Seriously, the first 25 pages of the PHB has more "roleplaying" information than the ENTIRE core 3.x line.

That said, I'm not sure why you would equate it to a tabletop battlegame as neither does any tabletop battlegame has anything remotely similar to the swap and replace.

To me, that is a pure D&Dism to facilitate gameplay.

For example, if the rules had said, "you only get new powers, no retraining", it wouldn't break your sense of disbelief I assume since you don't have players "forgetting" new powers as they increase in level but at the cost of gameplay (remember, this "rule" is also the 3.5 sorceror rule and was instituted to increase the fun for the player)
 

tafkamhokie said:
Depends on how you look at it. It may not be that they have "forgotten" a power, but that it is so totally useless they just don't bother with it anymore.

"

That is perfectly acceptable, as long as they COULD use the powers if they so desired. Its like Leon in "The Professional". He kills with a knife because he is that skilled, but that doesn't mean he forgot how to shoot a rifle.
 

ExploderWizard said:
That is perfectly acceptable, as long as they COULD use the powers if they so desired. Its like Leon in "The Professional". He kills with a knife because he is that skilled, but that doesn't mean he forgot how to shoot a rifle.

Well, as far as "at-will" powers go...sure, no problem. If you want to use a 1st-level "at-will" when you're 27th-level, be my guest. It's pointless, but go right ahead.
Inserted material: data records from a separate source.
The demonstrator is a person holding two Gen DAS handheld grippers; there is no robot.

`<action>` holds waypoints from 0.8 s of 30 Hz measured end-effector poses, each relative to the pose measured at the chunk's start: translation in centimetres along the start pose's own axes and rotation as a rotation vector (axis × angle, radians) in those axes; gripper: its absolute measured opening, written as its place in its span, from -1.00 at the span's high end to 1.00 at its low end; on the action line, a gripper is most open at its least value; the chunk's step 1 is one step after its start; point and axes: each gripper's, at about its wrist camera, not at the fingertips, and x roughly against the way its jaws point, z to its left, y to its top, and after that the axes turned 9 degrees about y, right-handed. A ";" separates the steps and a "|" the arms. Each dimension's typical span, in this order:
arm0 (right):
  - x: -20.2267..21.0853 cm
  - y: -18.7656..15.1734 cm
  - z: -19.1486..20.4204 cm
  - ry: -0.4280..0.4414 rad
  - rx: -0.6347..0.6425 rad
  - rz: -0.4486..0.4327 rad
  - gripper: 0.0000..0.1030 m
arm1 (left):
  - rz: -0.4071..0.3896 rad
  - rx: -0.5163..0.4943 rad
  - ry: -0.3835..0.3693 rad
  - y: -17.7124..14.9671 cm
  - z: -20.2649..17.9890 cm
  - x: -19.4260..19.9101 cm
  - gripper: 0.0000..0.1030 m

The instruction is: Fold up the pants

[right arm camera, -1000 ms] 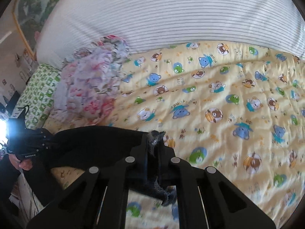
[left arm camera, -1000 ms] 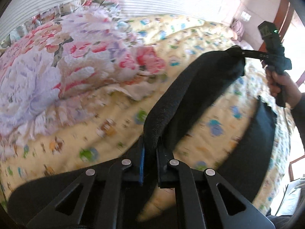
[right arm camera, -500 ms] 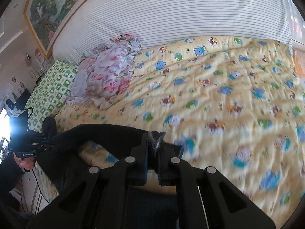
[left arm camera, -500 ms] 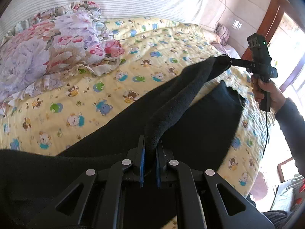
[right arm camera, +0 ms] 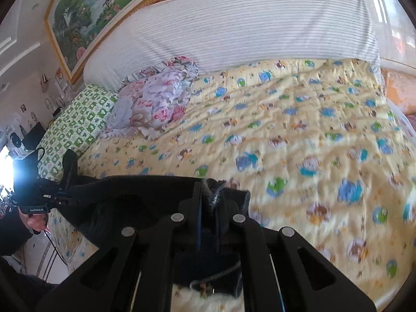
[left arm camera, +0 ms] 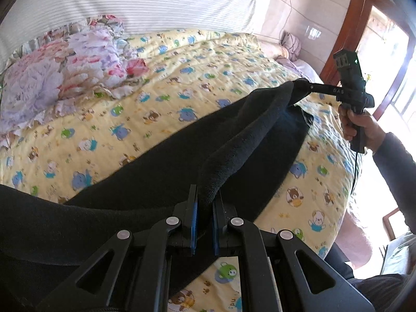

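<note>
The black pants point(left arm camera: 161, 171) hang stretched over the near edge of the bed. My left gripper point(left arm camera: 205, 202) is shut on one end of a thick folded edge of the pants. My right gripper point(right arm camera: 209, 197) is shut on the other end of that edge point(right arm camera: 215, 187). In the left wrist view the right gripper point(left arm camera: 299, 85) holds the far end up at the right. In the right wrist view the left gripper point(right arm camera: 65, 199) shows at the far left, with the pants point(right arm camera: 124, 195) strung between the two.
A yellow quilt with cartoon bears point(right arm camera: 299, 135) covers the bed. A floral bundle of bedding point(left arm camera: 52, 78) lies at the head, beside a green patterned pillow point(right arm camera: 75, 122). A striped white headboard point(right arm camera: 234, 31) stands behind. A wooden door frame point(left arm camera: 345, 28) is at the right.
Both grippers have drawn back toward the near edge of the bed and risen, still shut on the pants. The black cloth now spreads wider over the quilt below the held edge.
</note>
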 end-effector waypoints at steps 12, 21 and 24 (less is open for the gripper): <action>-1.0 -4.1 -0.4 -0.091 -0.072 0.086 0.27 | 0.061 0.003 0.027 -2.3 -0.8 -2.3 0.59; 2.2 -4.8 3.0 -0.133 -0.046 0.020 -0.17 | 0.024 0.100 0.007 -4.2 0.2 0.7 0.51; 1.8 -4.7 4.7 -0.106 -0.044 0.010 -0.18 | 0.007 0.153 0.014 -5.1 1.3 1.9 0.29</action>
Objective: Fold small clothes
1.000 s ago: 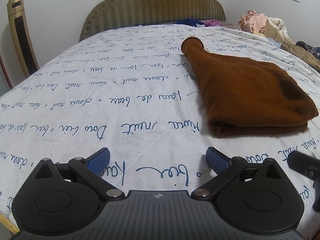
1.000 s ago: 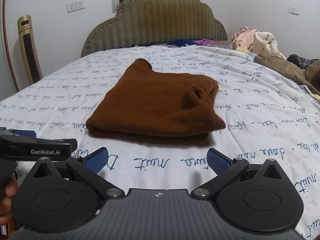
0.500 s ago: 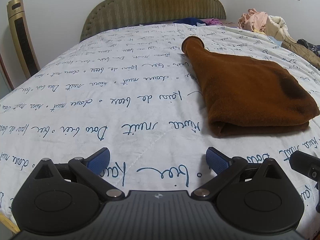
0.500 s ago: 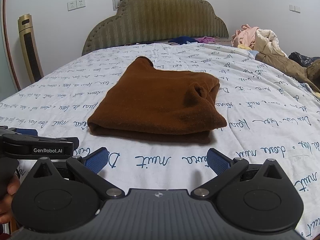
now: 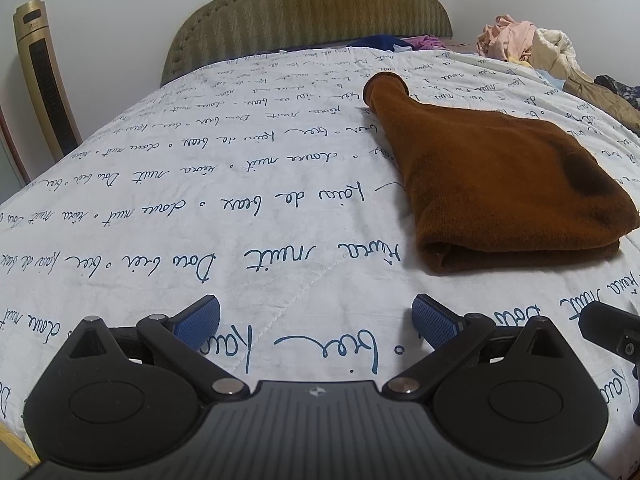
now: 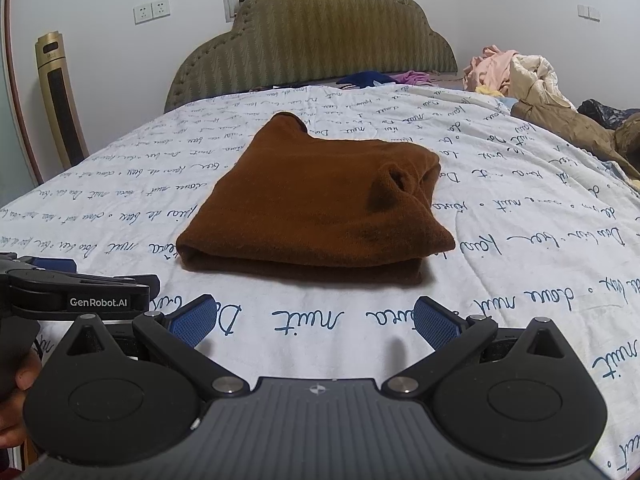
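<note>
Bed (image 6: 520,208) covered by a white quilted spread printed with blue handwritten script. Folded rust-brown knitted garment (image 6: 320,208) lies flat on the spread near the middle of the bed, in several layers, thick folded edge toward the cameras; a cuffed opening puckers on its top right (dark hollow visible in the right wrist view).

Left tongs (image 5: 316,322): blue-padded fingers spread wide, nothing between them, held low over bare quilt. The garment (image 5: 496,192) sits ahead and to their right, well apart from the pads.

Right tongs (image 6: 316,320): also spread wide and empty, just short of the garment's near edge, not touching it. In the right wrist view the left tool's black body shows at the left edge, with part of a hand (image 6: 16,400) gripping below it.

Background: olive-green scalloped padded headboard (image 6: 316,40); heap of loose pale and tan clothes (image 6: 532,84) at the bed's far right; gold tower-shaped appliance (image 6: 60,100) against the left wall.
</note>
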The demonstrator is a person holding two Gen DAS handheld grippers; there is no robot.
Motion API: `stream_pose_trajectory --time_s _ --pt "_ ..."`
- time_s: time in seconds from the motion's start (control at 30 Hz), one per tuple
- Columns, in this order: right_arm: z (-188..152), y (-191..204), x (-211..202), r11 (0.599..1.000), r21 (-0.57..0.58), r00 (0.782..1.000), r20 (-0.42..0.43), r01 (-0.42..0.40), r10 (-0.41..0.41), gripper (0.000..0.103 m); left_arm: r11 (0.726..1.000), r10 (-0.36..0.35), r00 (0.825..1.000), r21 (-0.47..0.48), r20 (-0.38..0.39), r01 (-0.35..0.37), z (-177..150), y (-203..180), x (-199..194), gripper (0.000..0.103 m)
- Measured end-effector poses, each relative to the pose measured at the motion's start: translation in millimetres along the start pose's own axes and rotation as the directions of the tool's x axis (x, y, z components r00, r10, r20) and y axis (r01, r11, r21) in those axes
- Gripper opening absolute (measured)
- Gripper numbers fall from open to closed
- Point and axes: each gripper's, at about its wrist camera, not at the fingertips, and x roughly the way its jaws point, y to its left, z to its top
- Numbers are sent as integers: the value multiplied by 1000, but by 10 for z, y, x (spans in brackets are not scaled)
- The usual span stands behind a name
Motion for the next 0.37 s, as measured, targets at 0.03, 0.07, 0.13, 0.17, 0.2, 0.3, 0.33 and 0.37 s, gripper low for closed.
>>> stream_pose_trajectory --time_s 0.03,0.07,0.13,0.17,0.2,0.3,0.33,0.37 --pt "-1 -2 2 1000 2 1000 -1 -4 4 103 1000 0 1000 -2 1 0 -1 4 -1 103" --pt "-1 -2 6 1000 4 1000 -3 -6 6 103 1000 1 1000 -3 1 -1 -4 6 -2 103" --pt "-6 1 12 1000 5 1000 -5 -8 8 103 1000 0 1000 -4 2 0 -2 5 -1 103" --pt "-10 -1 12 1000 5 1000 -6 -9 9 103 1000 3 1000 -4 3 -3 -1 4 -1 103" --pt "-12 0 13 1000 5 1000 -6 -10 10 103 1000 5 1000 -3 6 -5 0 -1 -3 103" --pt "-12 0 16 1000 9 1000 -8 -15 15 103 1000 4 1000 1 22 -4 3 -13 -36 103" --pt "-12 -2 15 1000 11 1000 -9 -19 20 103 1000 -2 999 2 36 2 4 -14 -59 103" --pt "-11 -5 13 1000 13 1000 -10 -26 26 103 1000 -8 999 3 46 8 8 -19 -79 103"
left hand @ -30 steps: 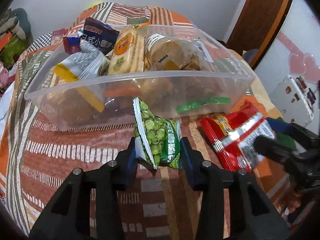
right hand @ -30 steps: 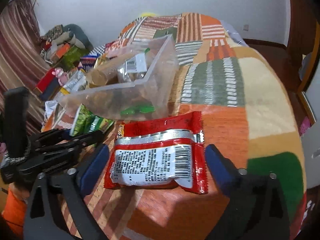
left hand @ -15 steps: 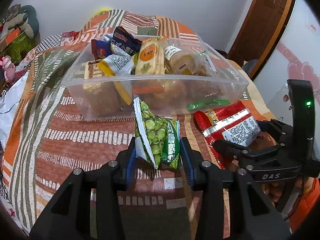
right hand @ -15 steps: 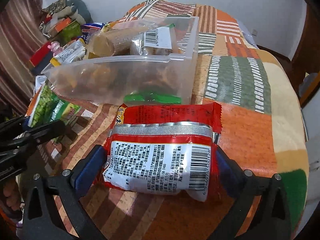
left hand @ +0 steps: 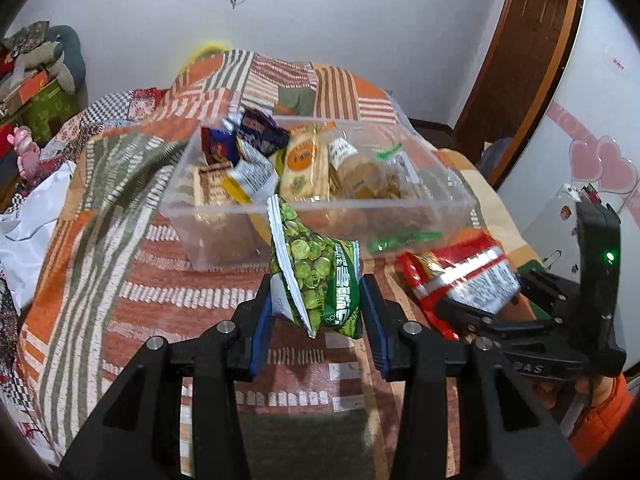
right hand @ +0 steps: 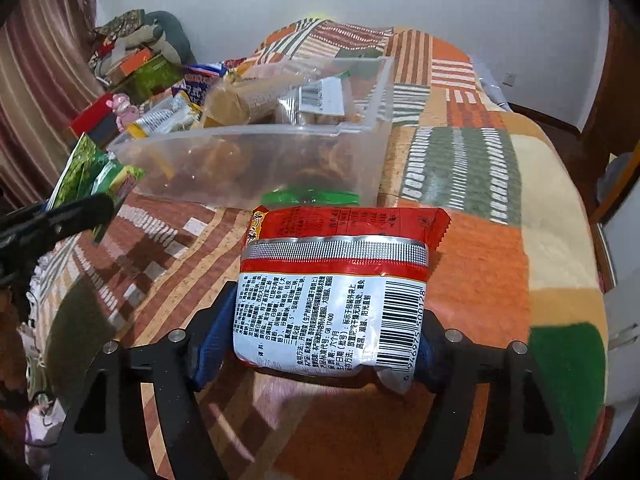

As far as "per-encounter" or "daily" powers, I don't think it's particularly unbalancing to allow them access to their "set-aside" abilities. On the other hand, a reasonable case can be made from a martial arts perspective that those special moves that were your awesome abilities 5 years ago are just not things you practice anymore.

Lack of practice = unavailable.

However, I freely admit some coolness in the following...

In the first book of The Dresden Files (something I bring up a lot whenever magic systems get discussed), the main character, Harry Dresden, is in the fight of his life (up to that point, anyway). He's drained, and doesn't have any energy left for any big spells. He doesn't have his blasting rod, and basically, all he's got the strength for are cantrips. And he's attacked - by giant, magically-animated, scorpions. He's backed into the corner of a kitchen...a broom falls over...he plucks a straw from the brush...and "sweeps away" his assailants. With a cantrip that he'd almost forgotten he knew. It's trés cool.

But that's essentially a super-creative use of "Mage Hand" - an at-will power. I'd never prevent a high-level wizard from whipping out a cantrip. I might even let all wizards have prestidigitation for free.